DATASET CONTENT:
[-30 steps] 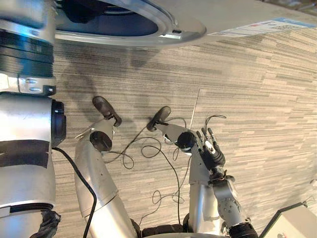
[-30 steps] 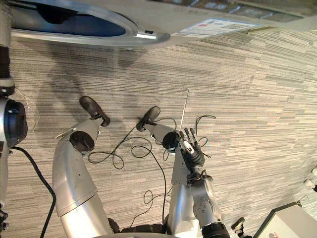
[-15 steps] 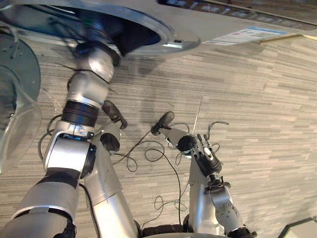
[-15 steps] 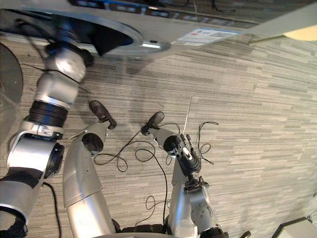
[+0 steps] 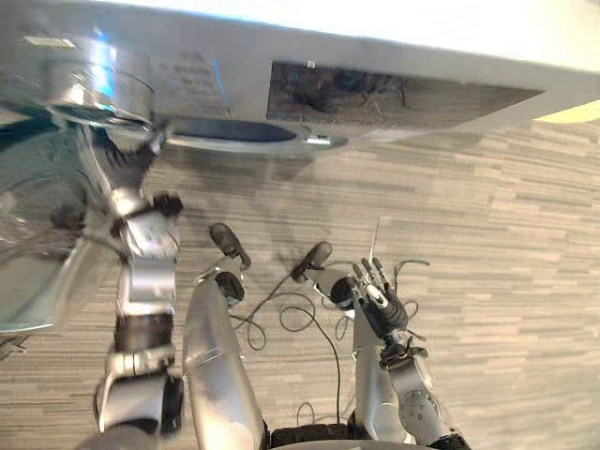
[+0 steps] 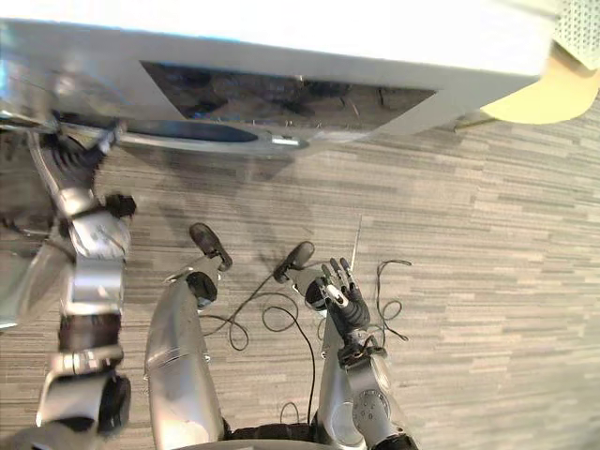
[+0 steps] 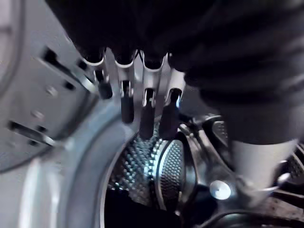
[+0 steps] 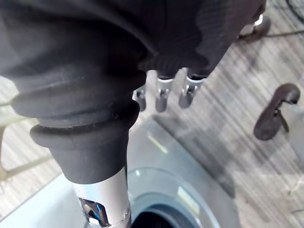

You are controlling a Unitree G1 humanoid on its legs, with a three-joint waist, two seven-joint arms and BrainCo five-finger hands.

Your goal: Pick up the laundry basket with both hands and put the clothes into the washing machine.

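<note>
The washing machine (image 6: 281, 47) runs across the head views from 10 to 2 o'clock, its front tipped toward the floor (image 5: 506, 234) because the camera looks steeply down at it. Its round door (image 5: 42, 234) hangs swung open at 9 o'clock, which leaves the drum mouth (image 5: 230, 129) free at 11 o'clock.

The left arm reaches up to that mouth, and the left hand (image 7: 146, 111) sits at its rim at about 10 o'clock. In its wrist view the fingers are straight and lie close side by side, aimed into the drum, with nothing caught between them. Past their dark tips the perforated drum wall (image 7: 166, 173) shows, and below it the drum is too dark to tell what lies inside. An empty hand held flat at the opening fits a hand that has let go of a load or is pushing something in, though that is only a judgement.

The right hand (image 5: 382, 305) hangs low at 5 o'clock, well apart from the machine, over bare floor. Its fingers are straight and slightly spread, pointing toward 12 o'clock, and it holds nothing. It seems parked there to keep clear of the door and the working arm.

Neither hand carries the basket or any clothes, so I cannot tell where they are.
</note>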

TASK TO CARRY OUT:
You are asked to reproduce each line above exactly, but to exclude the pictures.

TASK SOLUTION:
[-30 steps] 
[-30 steps] 
[-15 steps] 
[-15 steps] 
[+0 steps] 
[+0 steps] 
[+0 steps] 
[+0 steps] 

You are controlling a Unitree G1 humanoid on its legs, with a three-joint waist, two seven-joint arms and BrainCo five-finger hands.

Your goal: Pick up the laundry basket with both hands and put the clothes into the washing machine.

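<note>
The washing machine (image 6: 281, 47) runs across the head views from 10 to 2 o'clock, its front tipped toward the floor (image 5: 506, 234) because the camera looks steeply down at it. Its round door (image 5: 42, 234) hangs swung open at 9 o'clock, which leaves the drum mouth (image 5: 230, 129) free at 11 o'clock.

The left arm reaches up to that mouth, and the left hand (image 7: 146, 111) sits at its rim at about 10 o'clock. In its wrist view the fingers are straight and lie close side by side, aimed into the drum, with nothing caught between them. Past their dark tips the perforated drum wall (image 7: 166, 173) shows, and below it the drum is too dark to tell what lies inside. An empty hand held flat at the opening fits a hand that has let go of a load or is pushing something in, though that is only a judgement.

The right hand (image 5: 382, 305) hangs low at 5 o'clock, well apart from the machine, over bare floor. Its fingers are straight and slightly spread, pointing toward 12 o'clock, and it holds nothing. It seems parked there to keep clear of the door and the working arm.

Neither hand carries the basket or any clothes, so I cannot tell where they are.
</note>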

The exercise asks for nothing further.